▶ What is being asked: Return exactly the span of lines in the following data that opens with the line containing "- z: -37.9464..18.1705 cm" and closes with the line containing "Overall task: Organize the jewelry". Include nothing else.

Listed entries Start Marker

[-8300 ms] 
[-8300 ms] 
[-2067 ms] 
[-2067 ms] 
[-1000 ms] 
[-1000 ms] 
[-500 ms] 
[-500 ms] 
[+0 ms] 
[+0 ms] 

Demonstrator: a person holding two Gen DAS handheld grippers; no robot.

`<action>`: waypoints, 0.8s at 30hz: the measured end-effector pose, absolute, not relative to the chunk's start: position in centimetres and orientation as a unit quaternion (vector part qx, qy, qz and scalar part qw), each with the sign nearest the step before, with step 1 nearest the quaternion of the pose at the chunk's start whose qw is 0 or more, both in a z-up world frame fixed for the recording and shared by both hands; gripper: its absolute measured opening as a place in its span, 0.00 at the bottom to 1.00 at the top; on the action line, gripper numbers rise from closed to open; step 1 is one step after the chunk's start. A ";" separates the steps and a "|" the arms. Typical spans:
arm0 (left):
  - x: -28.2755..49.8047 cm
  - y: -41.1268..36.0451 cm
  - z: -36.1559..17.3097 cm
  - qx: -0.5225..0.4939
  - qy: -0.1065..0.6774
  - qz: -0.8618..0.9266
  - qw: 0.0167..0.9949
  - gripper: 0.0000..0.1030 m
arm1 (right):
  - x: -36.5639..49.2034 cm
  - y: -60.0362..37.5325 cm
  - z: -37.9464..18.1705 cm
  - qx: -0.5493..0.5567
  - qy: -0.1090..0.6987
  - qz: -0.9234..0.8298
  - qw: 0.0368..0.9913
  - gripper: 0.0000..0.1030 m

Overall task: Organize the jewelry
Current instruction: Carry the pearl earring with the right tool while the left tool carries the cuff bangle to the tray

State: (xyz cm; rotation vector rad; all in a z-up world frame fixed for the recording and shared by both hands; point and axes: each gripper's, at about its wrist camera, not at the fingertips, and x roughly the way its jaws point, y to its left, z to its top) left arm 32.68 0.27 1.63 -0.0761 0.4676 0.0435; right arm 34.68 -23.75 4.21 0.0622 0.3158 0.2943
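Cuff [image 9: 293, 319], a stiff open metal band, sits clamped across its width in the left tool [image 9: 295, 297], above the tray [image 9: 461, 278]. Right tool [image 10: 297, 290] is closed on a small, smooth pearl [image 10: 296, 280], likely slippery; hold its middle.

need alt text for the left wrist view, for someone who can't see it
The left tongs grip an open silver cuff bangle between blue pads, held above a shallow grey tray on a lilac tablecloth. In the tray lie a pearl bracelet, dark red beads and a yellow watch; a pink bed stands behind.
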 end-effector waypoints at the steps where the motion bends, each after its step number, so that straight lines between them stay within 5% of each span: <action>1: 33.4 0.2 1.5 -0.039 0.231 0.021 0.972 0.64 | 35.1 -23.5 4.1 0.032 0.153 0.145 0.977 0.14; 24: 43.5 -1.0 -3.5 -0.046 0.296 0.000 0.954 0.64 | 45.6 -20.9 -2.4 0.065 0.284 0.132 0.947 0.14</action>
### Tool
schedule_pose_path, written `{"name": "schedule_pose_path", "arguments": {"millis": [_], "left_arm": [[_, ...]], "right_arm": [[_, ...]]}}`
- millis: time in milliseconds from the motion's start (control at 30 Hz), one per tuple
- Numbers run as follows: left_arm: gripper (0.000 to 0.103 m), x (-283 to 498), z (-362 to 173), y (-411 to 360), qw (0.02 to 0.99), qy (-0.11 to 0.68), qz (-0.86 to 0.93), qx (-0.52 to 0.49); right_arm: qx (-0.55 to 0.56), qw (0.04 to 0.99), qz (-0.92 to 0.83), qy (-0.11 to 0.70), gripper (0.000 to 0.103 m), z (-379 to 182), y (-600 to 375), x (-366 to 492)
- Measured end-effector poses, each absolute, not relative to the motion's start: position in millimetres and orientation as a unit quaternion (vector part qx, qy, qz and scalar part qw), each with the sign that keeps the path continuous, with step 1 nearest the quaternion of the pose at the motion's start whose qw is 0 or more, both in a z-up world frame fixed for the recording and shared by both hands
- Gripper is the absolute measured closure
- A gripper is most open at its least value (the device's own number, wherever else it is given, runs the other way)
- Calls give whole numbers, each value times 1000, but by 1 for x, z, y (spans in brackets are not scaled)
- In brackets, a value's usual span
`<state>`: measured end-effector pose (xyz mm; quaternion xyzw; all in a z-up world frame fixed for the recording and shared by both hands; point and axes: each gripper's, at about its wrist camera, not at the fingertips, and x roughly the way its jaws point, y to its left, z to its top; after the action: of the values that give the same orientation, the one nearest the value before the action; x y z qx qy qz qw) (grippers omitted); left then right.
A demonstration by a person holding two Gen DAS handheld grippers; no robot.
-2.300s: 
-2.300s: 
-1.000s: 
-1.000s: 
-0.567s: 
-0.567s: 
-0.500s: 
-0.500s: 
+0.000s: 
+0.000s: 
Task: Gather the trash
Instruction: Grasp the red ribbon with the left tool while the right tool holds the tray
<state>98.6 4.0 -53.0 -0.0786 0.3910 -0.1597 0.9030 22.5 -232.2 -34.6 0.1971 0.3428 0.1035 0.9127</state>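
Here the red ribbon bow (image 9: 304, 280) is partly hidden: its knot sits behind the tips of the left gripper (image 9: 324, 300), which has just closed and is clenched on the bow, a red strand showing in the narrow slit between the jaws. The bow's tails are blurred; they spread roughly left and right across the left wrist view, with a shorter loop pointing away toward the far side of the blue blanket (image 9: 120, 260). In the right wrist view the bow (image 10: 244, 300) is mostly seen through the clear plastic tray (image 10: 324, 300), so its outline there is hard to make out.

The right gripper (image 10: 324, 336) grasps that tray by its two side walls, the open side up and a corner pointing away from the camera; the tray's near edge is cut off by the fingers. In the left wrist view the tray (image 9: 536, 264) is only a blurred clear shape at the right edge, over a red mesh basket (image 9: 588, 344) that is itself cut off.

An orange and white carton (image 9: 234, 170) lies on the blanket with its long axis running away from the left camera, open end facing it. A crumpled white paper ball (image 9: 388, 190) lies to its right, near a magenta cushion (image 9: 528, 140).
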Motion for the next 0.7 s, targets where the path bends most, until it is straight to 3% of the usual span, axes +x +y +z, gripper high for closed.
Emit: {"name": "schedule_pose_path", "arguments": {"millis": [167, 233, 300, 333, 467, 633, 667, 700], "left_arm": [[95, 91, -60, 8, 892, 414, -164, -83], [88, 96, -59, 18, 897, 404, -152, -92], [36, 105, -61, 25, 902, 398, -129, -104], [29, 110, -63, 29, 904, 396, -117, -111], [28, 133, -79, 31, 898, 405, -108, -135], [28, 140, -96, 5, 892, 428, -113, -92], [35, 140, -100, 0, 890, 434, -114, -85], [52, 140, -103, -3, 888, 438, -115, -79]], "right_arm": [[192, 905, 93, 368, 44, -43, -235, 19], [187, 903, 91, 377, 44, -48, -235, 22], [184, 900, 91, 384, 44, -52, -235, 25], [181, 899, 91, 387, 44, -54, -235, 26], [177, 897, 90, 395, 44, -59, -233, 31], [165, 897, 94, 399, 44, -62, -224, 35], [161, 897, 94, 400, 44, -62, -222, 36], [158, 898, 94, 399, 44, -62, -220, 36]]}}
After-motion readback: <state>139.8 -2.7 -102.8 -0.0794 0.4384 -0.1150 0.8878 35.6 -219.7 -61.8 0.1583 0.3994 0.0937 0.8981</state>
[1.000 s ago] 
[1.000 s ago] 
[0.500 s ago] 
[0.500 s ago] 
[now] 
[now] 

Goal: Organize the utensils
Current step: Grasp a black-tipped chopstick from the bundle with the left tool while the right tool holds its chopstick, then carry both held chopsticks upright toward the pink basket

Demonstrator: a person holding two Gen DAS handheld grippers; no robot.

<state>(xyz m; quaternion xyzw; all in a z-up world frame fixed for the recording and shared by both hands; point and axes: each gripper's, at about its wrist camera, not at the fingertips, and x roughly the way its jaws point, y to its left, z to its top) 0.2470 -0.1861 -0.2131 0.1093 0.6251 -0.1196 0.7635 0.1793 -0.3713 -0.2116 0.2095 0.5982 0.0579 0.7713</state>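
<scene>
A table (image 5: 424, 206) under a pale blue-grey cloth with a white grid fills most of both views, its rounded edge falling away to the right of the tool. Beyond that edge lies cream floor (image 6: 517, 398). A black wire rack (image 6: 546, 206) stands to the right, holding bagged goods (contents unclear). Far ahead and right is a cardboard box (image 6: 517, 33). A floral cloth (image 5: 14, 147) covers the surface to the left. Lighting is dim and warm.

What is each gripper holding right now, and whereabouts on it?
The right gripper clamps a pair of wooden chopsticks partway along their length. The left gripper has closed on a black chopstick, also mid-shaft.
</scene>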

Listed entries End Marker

▶ Response box:
  - z: -37.9464..18.1705 cm
  - qx: -0.5493..0.5567
  - qy: -0.1090..0.6987
  - qz: -0.9234..0.8298
  - qw: 0.0368..0.9913
  - gripper: 0.0000..0.1030 m

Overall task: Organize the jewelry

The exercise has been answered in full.